_Your objective_
Your job is to retype all of the data word for word, leaving every image out.

_Supplied material_
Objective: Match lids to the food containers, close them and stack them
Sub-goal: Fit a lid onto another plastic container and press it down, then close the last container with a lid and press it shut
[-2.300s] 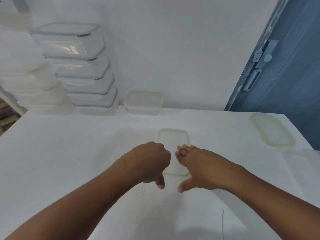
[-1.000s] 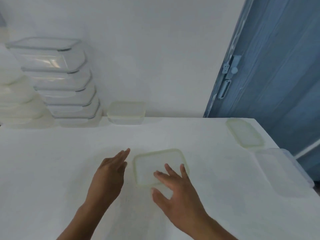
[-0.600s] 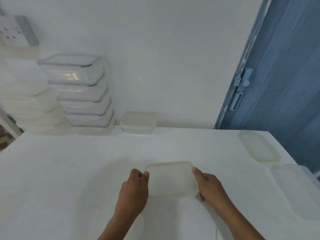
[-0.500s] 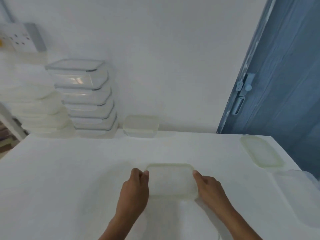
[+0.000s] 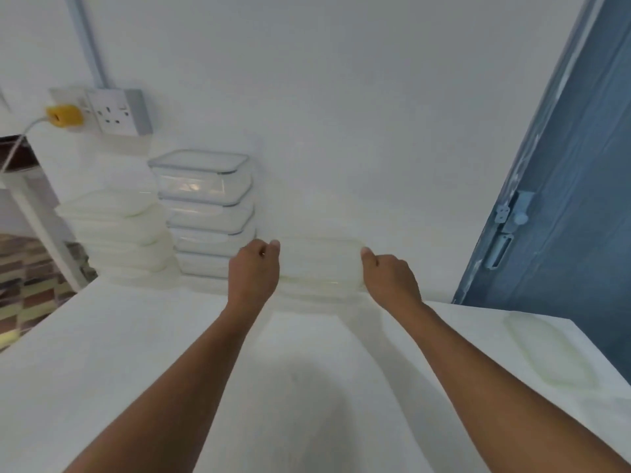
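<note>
A small closed translucent container (image 5: 319, 259) is held between both hands at the back of the white table (image 5: 102, 353), close to the wall. My left hand (image 5: 254, 271) grips its left end and my right hand (image 5: 389, 278) grips its right end. Just below it a second pale container (image 5: 317, 288) of the same kind shows against the wall; whether the two touch I cannot tell. To the left stands a stack of several clear lidded containers (image 5: 205, 213), and beside that a stack of white ones (image 5: 116, 230).
A loose pale lid (image 5: 549, 353) lies near the table's right edge. A blue door (image 5: 563, 199) stands at the right. A wall socket with a yellow plug (image 5: 65, 114) is above the stacks. The table's left edge drops off beside a white frame.
Both hands pressed on the small container at the table's middle, took it by its ends, lifted it and carried it forward to the back wall above the other small container.
</note>
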Demonstrator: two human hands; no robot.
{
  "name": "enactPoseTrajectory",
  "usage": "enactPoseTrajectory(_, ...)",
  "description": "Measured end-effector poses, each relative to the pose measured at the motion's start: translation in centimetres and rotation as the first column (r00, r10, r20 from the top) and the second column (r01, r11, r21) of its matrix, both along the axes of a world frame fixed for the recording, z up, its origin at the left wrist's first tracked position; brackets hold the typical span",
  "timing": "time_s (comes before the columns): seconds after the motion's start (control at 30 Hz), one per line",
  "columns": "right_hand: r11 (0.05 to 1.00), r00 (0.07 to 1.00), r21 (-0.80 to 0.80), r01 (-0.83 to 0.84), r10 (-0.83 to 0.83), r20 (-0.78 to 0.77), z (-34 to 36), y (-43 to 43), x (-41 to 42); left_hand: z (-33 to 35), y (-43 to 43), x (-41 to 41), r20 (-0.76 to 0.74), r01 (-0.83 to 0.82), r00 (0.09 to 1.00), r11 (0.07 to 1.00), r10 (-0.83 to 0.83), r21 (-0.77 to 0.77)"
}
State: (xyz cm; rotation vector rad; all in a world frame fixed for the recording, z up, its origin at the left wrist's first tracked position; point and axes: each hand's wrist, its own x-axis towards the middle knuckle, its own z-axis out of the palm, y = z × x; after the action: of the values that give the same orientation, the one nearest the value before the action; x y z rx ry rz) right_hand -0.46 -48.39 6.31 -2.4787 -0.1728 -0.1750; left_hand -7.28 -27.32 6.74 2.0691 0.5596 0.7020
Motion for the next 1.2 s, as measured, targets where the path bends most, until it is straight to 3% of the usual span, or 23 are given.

_Result of the task_
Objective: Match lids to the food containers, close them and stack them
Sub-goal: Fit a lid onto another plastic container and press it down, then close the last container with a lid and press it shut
[-2.300s] 
[-1.000s] 
[-0.600s] 
[-0.500s] 
[+0.000s] 
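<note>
A small closed translucent container (image 5: 319, 259) is held between both hands at the back of the white table (image 5: 102, 353), close to the wall. My left hand (image 5: 254, 271) grips its left end and my right hand (image 5: 389, 278) grips its right end. Just below it a second pale container (image 5: 317, 288) of the same kind shows against the wall; whether the two touch I cannot tell. To the left stands a stack of several clear lidded containers (image 5: 205, 213), and beside that a stack of white ones (image 5: 116, 230).
A loose pale lid (image 5: 549, 353) lies near the table's right edge. A blue door (image 5: 563, 199) stands at the right. A wall socket with a yellow plug (image 5: 65, 114) is above the stacks. The table's left edge drops off beside a white frame.
Both hands pressed on the small container at the table's middle, took it by its ends, lifted it and carried it forward to the back wall above the other small container.
</note>
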Demonstrator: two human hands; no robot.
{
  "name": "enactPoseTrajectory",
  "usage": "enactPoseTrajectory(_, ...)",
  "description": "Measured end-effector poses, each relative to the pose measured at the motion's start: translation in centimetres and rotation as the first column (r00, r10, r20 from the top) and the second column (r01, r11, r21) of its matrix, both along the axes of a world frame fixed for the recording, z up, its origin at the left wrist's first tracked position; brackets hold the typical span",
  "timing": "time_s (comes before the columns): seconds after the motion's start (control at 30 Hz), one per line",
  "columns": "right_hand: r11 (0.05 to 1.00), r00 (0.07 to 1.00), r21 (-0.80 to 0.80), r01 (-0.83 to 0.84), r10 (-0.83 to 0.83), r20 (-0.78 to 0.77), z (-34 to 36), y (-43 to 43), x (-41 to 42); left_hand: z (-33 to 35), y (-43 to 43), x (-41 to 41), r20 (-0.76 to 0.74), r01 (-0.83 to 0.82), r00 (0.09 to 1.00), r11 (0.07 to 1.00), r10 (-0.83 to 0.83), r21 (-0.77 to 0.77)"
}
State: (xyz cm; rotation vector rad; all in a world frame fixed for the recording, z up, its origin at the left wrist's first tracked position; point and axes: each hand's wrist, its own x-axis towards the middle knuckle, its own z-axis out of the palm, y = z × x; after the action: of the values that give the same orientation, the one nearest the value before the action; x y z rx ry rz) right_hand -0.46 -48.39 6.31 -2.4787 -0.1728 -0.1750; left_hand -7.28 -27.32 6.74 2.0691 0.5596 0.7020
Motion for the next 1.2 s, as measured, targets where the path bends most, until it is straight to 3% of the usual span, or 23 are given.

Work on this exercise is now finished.